RECORDS TO USE section start

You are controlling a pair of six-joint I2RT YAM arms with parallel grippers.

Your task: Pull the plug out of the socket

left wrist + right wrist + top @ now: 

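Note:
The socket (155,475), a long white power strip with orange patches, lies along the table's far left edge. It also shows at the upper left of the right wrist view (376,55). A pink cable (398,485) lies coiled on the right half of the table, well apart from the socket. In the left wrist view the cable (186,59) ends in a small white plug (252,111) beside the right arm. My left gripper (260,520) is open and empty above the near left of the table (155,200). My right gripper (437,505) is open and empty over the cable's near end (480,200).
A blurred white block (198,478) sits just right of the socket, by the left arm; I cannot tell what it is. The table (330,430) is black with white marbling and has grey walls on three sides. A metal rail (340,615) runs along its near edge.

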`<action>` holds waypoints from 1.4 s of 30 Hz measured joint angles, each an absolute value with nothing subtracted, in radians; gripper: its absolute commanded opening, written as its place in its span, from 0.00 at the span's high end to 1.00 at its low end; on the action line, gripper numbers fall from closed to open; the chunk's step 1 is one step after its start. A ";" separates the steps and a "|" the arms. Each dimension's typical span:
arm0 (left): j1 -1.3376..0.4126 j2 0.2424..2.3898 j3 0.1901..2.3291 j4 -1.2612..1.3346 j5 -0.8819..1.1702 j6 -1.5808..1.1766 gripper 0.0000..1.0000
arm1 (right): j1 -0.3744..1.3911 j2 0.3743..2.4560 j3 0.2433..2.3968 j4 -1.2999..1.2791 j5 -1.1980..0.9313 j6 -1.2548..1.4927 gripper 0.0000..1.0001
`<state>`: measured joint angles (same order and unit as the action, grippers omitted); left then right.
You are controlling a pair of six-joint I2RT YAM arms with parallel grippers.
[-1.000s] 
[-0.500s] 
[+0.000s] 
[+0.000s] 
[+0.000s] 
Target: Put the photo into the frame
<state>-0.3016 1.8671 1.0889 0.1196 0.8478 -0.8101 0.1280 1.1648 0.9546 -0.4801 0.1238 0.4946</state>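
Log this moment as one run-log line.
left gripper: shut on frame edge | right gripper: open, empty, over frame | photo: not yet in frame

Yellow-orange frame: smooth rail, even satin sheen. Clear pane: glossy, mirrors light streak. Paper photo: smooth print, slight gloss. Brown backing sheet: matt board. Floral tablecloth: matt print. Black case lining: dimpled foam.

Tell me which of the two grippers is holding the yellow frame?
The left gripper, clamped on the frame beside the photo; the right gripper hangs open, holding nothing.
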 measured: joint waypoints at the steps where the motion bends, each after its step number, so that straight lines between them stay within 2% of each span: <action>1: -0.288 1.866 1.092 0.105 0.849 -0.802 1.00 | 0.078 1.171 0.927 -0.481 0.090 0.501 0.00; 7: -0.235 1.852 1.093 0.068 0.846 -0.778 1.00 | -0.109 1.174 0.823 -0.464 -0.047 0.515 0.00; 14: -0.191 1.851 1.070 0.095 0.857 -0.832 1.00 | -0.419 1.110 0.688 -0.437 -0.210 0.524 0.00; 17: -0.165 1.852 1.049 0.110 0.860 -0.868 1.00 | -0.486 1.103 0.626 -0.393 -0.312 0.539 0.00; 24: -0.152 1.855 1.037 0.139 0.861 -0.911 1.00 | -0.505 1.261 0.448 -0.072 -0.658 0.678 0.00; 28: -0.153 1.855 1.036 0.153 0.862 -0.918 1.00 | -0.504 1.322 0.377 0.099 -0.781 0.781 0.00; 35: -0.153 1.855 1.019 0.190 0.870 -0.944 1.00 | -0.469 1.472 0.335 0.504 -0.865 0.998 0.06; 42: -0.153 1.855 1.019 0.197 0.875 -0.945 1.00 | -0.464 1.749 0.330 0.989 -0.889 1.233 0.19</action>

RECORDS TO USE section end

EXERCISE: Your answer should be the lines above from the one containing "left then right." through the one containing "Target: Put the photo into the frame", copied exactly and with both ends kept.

ANSWER TO THIS EXERCISE:
`<state>`: measured joint angles (same order and unit as the action, grippers omitted); left then right.
You are controlling a pair of six-joint I2RT YAM arms with parallel grippers.
[-1.000s] 
[-0.500s] 
[+0.000s] 
[+0.000s] 
[+0.000s] 
Target: Put the photo into the frame

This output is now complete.